Your goal |
Transcribe the listing below exactly, leaving out each image.

Exercise material |

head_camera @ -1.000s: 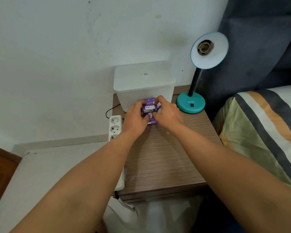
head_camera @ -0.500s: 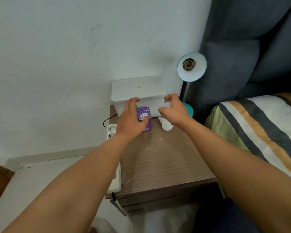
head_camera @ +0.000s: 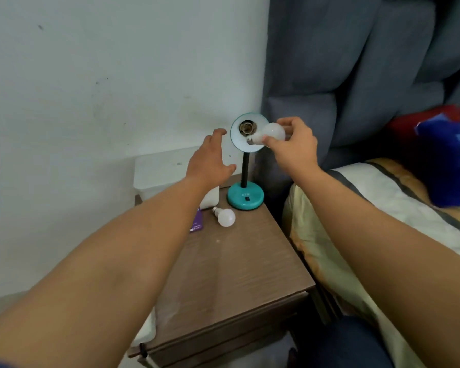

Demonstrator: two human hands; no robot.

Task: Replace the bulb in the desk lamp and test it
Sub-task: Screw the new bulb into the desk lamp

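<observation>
From the head view, the right hand [head_camera: 294,147] has its grip closed around a white frosted globe bulb [head_camera: 270,134], pinched between thumb and fingertips, with its metal screw base pointing left toward the bare socket [head_camera: 246,128] inside the teal round shade of the desk lamp [head_camera: 246,132]. The base sits just beside the socket but does not appear threaded in yet. The left hand [head_camera: 210,162] hovers empty, fingers spread and released, near the left edge of the shade, apart from it, seemingly ready to steady it. On the brown wood-grain table [head_camera: 237,274], a second white frosted bulb [head_camera: 225,216] lies on its side near the lamp's teal round base [head_camera: 245,196], beside a purple cardboard bulb box [head_camera: 198,221]; this is likely the removed bulb. Judging from this, removal is done and the replacement is unpacked; what remains is seating and screwing the held bulb in, then switching the lamp on to test.
</observation>
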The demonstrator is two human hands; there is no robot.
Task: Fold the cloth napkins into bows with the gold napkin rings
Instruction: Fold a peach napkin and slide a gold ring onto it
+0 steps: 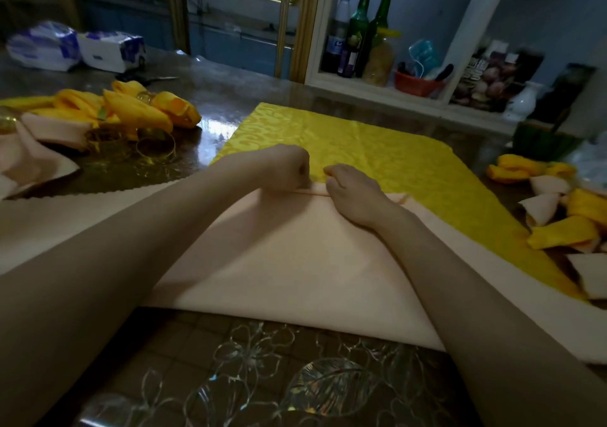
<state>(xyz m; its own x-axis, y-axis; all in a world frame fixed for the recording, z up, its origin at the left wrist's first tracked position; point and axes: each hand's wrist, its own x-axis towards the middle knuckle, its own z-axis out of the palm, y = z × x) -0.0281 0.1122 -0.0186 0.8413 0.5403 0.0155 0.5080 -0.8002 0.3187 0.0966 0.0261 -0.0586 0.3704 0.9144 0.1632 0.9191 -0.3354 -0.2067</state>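
Peach napkin (289, 262) lies folded at the centre of the frame, on top of a spread yellow damask napkin (368, 150) on the dark, flower-patterned tabletop (249, 377). Both hands meet at its far folded edge. The left hand (289, 168) is curled tight and pinches the fold, and the right hand (353, 193), just beside it, has its fingers bent over the same edge. Gold napkin rings (154, 145) sit at the left, next to finished yellow bows (141, 107). More folded napkins (565, 226) are heaped at the right edge. Green bottles (361, 25) stand on a shelf at the upper right.
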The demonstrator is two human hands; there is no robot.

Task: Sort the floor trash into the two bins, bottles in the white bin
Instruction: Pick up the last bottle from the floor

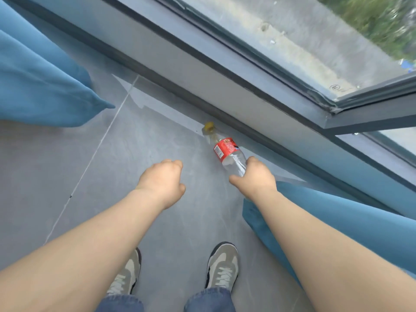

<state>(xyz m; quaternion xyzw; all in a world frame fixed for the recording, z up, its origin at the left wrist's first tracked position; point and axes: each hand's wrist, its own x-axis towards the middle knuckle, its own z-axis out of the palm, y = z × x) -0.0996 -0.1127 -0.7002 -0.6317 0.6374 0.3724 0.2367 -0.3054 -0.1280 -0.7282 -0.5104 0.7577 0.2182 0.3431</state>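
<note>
Hands: right hand [254,176] extended, fingers wrapped round bottle [226,150] base | left hand [162,179] extended, curled, empty

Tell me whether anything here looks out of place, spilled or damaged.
Only the plastic bottle stands out. It is down by the dark baseboard under the window, yellow cap pointing away, and the right hand has a grip on its clear bottom end. Its body looks slightly creased. No spill shows on the floor.

The clear glass window pane [292,55] carries a small oval stamp [334,87] that looks like "CCC", near its lower corner. Print on the red label [225,148] of the clear plastic bottle [234,164] is too blurred to read.
</note>
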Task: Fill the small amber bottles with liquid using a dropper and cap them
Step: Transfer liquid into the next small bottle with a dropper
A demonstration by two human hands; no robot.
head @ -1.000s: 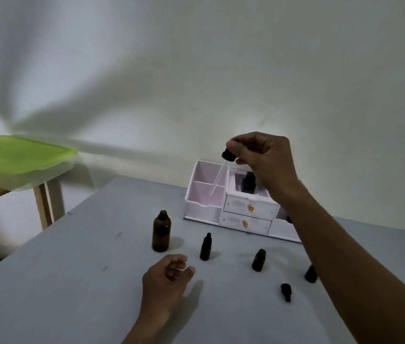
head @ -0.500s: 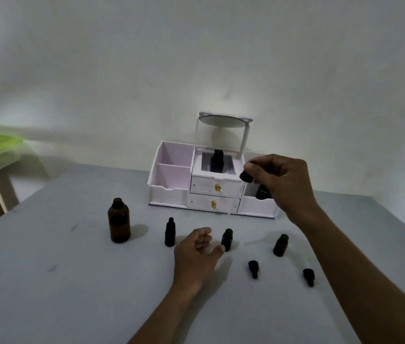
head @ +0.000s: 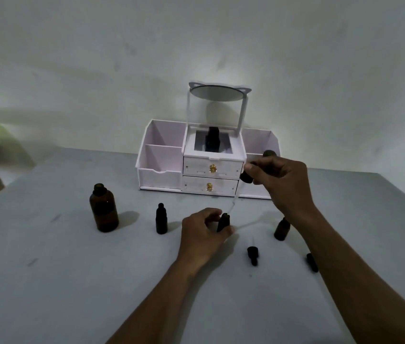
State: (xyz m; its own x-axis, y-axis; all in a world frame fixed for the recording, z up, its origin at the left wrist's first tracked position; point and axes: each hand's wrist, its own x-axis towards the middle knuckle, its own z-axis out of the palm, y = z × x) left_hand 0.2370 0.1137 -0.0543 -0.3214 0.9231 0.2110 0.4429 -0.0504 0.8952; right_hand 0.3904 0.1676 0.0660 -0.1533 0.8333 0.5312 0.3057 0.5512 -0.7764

Written answer |
head_camera @ -1.000s: 
head_camera @ -0.500s: 
head_camera @ +0.000s: 

Demonstrator: two human hands; no robot.

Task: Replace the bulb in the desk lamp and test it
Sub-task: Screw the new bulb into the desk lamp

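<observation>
From the head view, the right hand [head_camera: 294,147] has its grip closed around a white frosted globe bulb [head_camera: 270,134], pinched between thumb and fingertips, with its metal screw base pointing left toward the bare socket [head_camera: 246,128] inside the teal round shade of the desk lamp [head_camera: 246,132]. The base sits just beside the socket but does not appear threaded in yet. The left hand [head_camera: 210,162] hovers empty, fingers spread and released, near the left edge of the shade, apart from it, seemingly ready to steady it. On the brown wood-grain table [head_camera: 237,274], a second white frosted bulb [head_camera: 225,216] lies on its side near the lamp's teal round base [head_camera: 245,196], beside a purple cardboard bulb box [head_camera: 198,221]; this is likely the removed bulb. Judging from this, removal is done and the replacement is unpacked; what remains is seating and screwing the held bulb in, then switching the lamp on to test.
</observation>
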The demonstrator is two human hands; there is no robot.
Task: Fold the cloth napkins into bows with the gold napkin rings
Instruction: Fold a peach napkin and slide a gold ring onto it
+0 steps: 
<state>(xyz m; its own x-axis, y-axis; all in a world frame fixed for the recording, z up, its origin at the left wrist's first tracked position; point and axes: each hand's wrist, its own x-axis towards the middle knuckle, its own z-axis out of the palm, y = z × x) -0.0281 0.1122 -0.0186 0.8413 0.5403 0.0155 0.5080 -0.8002 0.3187 0.0966 0.0261 -0.0586 0.3704 0.9144 0.1632 0.9191 -0.3354 -0.2067</state>
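Peach napkin (289, 262) lies folded at the centre of the frame, on top of a spread yellow damask napkin (368, 150) on the dark, flower-patterned tabletop (249, 377). Both hands meet at its far folded edge. The left hand (289, 168) is curled tight and pinches the fold, and the right hand (353, 193), just beside it, has its fingers bent over the same edge. Gold napkin rings (154, 145) sit at the left, next to finished yellow bows (141, 107). More folded napkins (565, 226) are heaped at the right edge. Green bottles (361, 25) stand on a shelf at the upper right.
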The demonstrator is two human hands; there is no robot.

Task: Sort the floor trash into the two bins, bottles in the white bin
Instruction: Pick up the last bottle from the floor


<state>(xyz m; quaternion xyzw; all in a world frame fixed for the recording, z up, its origin at the left wrist's first tracked position; point and axes: each hand's wrist, its own x-axis towards the middle knuckle, its own z-axis out of the palm, y = z × x) -0.0996 -0.1127 -0.7002 -0.6317 0.6374 0.3724 0.2367 -0.3054 -0.1280 -0.7282 -0.5104 0.7577 0.2182 0.3431</state>
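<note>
Hands: right hand [254,176] extended, fingers wrapped round bottle [226,150] base | left hand [162,179] extended, curled, empty

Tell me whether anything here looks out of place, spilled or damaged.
Only the plastic bottle stands out. It is down by the dark baseboard under the window, yellow cap pointing away, and the right hand has a grip on its clear bottom end. Its body looks slightly creased. No spill shows on the floor.

The clear glass window pane [292,55] carries a small oval stamp [334,87] that looks like "CCC", near its lower corner. Print on the red label [225,148] of the clear plastic bottle [234,164] is too blurred to read.
</note>
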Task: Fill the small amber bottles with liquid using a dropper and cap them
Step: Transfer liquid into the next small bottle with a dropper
A demonstration by two human hands; no robot.
head @ -1.000s: 
head @ -0.500s: 
head @ +0.000s: 
State: (xyz m; its own x-axis, y-axis; all in a world frame fixed for the recording, z up, its origin at the left wrist's first tracked position; point and axes: each hand's wrist, its own x-axis towards the middle knuckle, its own z-axis out of the palm, y = z × x) left_hand 0.2370 0.1137 -0.0543 -0.3214 0.9231 0.2110 0.4429 -0.0504 0.8952; right_hand 0.3904 0.1676 0.0660 -0.1533 0.8333 0.5312 0.3057 0.5512 -0.7764

No further answer will be given.